Eighty percent of cases of intellectual disabilities have no clear cause. Genetic factors contribute to intellectual disabilities through genetic variations and genetic abnormalities. Genetic abnormalities associated with intellectual disability include Down syndrome, a genetic condition in which there is an extra Chromosome 21 . There are other genetic causes of intellectual disabilities such as fragile X syndrome. Nongenetic biological factors account for other cases of intellectual disabilities. For example, when mothers drink heavily during pregnancy, they can give birth to a child with fetal alcohol syndrome (FAS), a condition that includes a central nervous system dysfunction, altered brain development, reduced cognitive functioning, and attentional difficulties. Lack of oxygen during birth, head injuries, infections, toxic substances such as lead, and malnutrition are other prenatal, perinatal, or postnatal biological causes of intellectual disabilities. In some cases, environmental causes such as poverty, lack of attention, poor nutrition, and inadequate stimulation are primary influences that affect intellectual and adaptive functioning. Individuals from socioeconomically disadvantaged homes generally have less opportunity to reach their genetic potential. An enriching and encouraging home environment as well as ongoing educational intervention focused on targeted cognitive, academic, self-care, social and problem-solving skills can have a strong and positive influence on the development of children with intellectual disabilities.

Answer to Question 2

Oppositional defiant disorder (ODD), and conduct disorder (CD) are disruptive behavior disorder. These conditions are associated with symptoms that are socially disturbing and distressing to others. These disorders may make school achievement less likely and increase conflicts between the children who have these disorders and peers, parents, teachers, and others. Diagnosis of externalizing disorders requires a pattern of behavior that is 1) atypical for the child's age and developmental level; 2) persistent (occurring consistently for at least one year); and 3) severe enough to cause significant impairment in social, academic or vocational functioning.

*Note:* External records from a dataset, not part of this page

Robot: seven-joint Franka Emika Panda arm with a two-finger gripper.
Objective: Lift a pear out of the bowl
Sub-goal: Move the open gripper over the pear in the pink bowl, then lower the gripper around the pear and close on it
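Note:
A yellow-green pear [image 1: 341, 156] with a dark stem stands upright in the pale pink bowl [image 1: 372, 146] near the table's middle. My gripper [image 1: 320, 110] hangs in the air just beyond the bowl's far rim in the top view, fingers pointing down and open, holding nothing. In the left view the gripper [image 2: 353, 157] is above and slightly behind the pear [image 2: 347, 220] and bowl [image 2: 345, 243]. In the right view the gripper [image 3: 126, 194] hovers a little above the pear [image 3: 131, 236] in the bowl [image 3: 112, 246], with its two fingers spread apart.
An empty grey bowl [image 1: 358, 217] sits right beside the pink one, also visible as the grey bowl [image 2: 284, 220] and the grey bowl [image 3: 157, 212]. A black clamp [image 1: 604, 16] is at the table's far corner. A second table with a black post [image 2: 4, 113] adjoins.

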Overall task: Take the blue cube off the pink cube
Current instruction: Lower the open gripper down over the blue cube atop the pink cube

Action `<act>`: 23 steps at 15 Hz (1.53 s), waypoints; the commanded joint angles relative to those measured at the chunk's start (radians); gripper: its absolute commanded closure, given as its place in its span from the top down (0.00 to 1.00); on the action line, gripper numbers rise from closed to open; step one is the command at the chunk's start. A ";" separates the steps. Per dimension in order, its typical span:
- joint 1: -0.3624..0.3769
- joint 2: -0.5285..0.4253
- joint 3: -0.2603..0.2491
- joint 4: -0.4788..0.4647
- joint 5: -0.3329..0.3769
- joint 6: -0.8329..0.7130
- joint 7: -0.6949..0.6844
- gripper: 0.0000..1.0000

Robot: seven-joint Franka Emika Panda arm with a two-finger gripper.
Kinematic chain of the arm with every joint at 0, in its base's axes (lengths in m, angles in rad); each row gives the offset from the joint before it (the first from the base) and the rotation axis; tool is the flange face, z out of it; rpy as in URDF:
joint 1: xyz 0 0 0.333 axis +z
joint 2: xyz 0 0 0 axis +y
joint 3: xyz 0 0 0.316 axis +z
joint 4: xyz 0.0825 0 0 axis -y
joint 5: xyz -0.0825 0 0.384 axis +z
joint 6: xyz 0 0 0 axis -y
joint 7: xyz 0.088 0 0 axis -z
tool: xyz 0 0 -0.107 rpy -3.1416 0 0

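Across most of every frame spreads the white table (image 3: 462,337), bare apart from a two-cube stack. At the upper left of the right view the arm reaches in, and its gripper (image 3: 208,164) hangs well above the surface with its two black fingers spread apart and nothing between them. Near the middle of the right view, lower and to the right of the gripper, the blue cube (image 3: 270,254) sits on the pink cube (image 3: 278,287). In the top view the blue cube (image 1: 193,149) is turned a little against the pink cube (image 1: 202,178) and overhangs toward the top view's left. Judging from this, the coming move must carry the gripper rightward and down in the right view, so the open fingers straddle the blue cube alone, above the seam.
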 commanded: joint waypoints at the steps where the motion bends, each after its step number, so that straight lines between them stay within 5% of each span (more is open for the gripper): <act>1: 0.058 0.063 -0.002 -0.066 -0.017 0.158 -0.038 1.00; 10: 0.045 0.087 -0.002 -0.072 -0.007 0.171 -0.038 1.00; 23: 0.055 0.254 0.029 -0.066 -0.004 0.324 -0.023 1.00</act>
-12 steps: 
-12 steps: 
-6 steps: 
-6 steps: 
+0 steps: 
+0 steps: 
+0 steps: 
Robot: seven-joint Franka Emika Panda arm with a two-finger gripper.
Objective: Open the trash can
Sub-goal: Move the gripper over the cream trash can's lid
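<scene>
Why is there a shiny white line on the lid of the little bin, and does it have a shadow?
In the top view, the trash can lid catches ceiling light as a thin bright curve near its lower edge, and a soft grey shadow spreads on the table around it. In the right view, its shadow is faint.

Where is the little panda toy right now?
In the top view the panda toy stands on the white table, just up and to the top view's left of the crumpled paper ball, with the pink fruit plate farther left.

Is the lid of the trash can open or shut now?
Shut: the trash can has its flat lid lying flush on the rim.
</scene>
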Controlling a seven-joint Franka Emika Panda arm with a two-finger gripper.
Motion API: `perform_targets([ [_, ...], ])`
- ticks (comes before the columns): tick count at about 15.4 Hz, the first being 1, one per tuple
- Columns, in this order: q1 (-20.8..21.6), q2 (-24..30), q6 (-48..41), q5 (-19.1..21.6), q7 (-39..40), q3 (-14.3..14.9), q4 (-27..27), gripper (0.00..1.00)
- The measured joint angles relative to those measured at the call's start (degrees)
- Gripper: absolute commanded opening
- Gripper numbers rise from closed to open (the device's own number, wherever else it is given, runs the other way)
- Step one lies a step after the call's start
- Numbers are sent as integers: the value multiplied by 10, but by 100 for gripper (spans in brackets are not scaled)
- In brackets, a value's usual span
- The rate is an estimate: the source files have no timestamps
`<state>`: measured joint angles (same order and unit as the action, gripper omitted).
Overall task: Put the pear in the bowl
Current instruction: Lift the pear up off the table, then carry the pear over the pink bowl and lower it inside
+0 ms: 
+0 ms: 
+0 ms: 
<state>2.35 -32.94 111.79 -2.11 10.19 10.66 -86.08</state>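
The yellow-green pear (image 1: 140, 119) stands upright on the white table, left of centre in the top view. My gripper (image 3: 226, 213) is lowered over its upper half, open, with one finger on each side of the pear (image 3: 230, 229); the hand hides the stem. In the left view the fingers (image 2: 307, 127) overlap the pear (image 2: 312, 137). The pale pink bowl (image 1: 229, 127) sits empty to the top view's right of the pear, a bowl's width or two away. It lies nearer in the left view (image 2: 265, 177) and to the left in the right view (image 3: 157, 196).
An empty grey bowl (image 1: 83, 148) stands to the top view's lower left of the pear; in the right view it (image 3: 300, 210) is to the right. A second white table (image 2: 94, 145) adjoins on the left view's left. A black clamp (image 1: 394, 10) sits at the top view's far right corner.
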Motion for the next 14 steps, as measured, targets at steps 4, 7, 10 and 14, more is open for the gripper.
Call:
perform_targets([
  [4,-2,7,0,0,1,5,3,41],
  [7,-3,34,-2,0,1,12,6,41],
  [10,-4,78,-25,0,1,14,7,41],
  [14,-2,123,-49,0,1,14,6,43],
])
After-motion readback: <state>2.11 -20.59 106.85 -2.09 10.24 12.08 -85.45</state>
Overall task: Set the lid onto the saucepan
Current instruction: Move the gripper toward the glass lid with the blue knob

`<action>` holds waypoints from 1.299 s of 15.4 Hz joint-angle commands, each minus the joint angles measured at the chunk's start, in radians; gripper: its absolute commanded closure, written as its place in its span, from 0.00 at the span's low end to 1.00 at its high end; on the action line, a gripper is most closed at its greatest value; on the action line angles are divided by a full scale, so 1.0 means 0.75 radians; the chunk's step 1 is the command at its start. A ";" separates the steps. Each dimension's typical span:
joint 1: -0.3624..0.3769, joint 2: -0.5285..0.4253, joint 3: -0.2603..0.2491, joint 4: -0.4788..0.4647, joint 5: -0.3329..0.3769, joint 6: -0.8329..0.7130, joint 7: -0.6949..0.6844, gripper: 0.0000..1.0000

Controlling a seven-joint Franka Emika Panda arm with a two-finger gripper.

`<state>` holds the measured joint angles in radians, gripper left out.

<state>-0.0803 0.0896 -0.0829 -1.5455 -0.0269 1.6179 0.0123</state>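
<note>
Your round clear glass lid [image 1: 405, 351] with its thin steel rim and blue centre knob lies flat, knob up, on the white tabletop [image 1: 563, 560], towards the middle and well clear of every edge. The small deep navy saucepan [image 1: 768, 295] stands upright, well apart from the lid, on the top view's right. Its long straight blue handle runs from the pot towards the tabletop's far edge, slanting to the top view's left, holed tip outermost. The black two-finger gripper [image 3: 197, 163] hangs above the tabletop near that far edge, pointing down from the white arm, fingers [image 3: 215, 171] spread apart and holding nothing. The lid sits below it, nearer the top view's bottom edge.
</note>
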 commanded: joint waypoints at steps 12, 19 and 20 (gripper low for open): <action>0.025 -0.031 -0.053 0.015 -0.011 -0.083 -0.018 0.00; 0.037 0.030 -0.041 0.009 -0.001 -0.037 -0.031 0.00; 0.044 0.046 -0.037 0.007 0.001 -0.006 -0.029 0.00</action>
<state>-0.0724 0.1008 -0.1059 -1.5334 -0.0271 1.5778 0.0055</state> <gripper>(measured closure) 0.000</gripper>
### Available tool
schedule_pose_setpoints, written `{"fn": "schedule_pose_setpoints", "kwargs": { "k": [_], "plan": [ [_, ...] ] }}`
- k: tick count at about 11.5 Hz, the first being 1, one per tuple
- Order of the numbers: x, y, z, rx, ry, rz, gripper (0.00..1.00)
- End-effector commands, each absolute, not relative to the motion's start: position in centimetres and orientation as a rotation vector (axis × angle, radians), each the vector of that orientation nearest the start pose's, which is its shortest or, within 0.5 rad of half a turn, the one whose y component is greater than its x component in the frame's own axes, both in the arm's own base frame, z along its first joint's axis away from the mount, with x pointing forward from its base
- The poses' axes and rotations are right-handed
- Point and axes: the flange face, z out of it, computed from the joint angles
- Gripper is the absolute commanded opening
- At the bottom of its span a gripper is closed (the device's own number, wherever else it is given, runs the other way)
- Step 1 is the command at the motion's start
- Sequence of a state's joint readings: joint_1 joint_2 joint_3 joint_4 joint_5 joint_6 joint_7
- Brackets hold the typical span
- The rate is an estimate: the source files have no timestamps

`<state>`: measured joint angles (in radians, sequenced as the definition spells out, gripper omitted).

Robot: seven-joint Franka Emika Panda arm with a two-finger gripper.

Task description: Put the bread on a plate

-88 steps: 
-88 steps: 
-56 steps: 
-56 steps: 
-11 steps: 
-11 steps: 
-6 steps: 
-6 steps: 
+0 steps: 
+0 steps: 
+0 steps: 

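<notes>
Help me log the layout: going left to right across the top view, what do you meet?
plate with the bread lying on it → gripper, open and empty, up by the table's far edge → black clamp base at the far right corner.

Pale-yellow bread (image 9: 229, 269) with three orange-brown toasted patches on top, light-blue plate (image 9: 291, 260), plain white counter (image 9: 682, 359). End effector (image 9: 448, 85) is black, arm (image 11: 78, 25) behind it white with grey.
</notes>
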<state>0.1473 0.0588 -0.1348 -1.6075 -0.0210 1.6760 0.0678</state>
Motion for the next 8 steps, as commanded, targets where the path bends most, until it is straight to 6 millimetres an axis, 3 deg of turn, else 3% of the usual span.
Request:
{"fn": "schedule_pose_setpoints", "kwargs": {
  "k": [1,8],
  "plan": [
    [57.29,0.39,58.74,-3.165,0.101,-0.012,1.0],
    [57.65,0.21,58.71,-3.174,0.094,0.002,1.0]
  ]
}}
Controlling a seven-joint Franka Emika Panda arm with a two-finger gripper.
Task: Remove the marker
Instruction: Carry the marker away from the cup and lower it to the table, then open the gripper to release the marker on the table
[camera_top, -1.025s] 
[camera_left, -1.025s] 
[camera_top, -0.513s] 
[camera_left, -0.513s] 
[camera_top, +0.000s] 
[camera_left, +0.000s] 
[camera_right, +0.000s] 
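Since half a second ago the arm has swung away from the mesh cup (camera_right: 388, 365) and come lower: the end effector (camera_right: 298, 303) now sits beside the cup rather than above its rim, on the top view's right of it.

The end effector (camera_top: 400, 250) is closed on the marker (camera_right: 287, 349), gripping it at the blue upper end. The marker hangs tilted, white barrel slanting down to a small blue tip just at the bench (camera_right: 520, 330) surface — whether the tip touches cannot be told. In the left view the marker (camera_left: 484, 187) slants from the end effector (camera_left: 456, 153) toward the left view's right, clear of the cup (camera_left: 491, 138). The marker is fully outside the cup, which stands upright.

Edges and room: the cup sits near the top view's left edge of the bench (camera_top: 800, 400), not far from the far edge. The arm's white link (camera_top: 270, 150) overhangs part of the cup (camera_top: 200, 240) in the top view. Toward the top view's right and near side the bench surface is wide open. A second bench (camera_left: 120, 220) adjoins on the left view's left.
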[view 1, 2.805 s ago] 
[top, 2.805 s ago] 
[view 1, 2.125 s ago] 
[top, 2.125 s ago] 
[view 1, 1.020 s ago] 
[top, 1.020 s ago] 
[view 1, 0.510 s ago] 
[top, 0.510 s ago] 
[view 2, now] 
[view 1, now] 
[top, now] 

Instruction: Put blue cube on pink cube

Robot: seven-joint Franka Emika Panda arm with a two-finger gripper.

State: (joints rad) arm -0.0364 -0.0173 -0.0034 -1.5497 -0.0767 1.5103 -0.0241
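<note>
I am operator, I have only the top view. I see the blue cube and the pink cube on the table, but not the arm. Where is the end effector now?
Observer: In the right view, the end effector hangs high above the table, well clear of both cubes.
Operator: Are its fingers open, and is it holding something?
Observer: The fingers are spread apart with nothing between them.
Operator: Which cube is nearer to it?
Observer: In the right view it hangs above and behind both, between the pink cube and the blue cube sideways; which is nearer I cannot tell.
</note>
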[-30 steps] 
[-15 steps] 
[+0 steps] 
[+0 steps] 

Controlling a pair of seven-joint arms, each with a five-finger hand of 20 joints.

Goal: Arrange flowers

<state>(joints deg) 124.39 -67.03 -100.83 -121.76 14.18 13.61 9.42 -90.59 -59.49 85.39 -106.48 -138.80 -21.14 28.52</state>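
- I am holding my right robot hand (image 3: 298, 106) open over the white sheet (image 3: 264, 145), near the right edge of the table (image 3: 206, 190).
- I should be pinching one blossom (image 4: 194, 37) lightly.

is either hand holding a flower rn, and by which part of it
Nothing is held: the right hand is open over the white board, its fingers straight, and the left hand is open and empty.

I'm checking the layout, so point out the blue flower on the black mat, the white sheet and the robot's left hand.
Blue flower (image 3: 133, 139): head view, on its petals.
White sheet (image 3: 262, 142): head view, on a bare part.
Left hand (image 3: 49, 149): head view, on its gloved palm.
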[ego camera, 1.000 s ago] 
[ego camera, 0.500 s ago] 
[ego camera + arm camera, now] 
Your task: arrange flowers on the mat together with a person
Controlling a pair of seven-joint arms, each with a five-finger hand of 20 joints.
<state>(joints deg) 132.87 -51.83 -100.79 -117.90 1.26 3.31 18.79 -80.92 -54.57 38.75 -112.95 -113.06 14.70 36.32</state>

ODD is characterized by a pattern of hostile, negativistic behavior in which the child loses his or her temper and defies adult requests. Anger and resentment are common emotions for these children, and they may engage in spiteful actions, but they usually do not break the law or act cruelly or viciously toward others. CDs are characterized by just this kind of behavior. Children with conduct disorders violate the rights of others by stealing, fighting, bullying, lying, destroying property, or acting cruelly toward animals or small children.

Family and social context play a large role in the development of externalizing disorders, as disruptive behavior is associated with harsh or inconsistent discipline, peer or maternal rejection, economic stress, large families, and marital breakdown. Underlying emotional issues are also common in these externalizing disorders. Depression frequently co-exists with ODD. ODD often precedes the development of conduct disorders, and ODD and CD tend to co-occur with ADHD.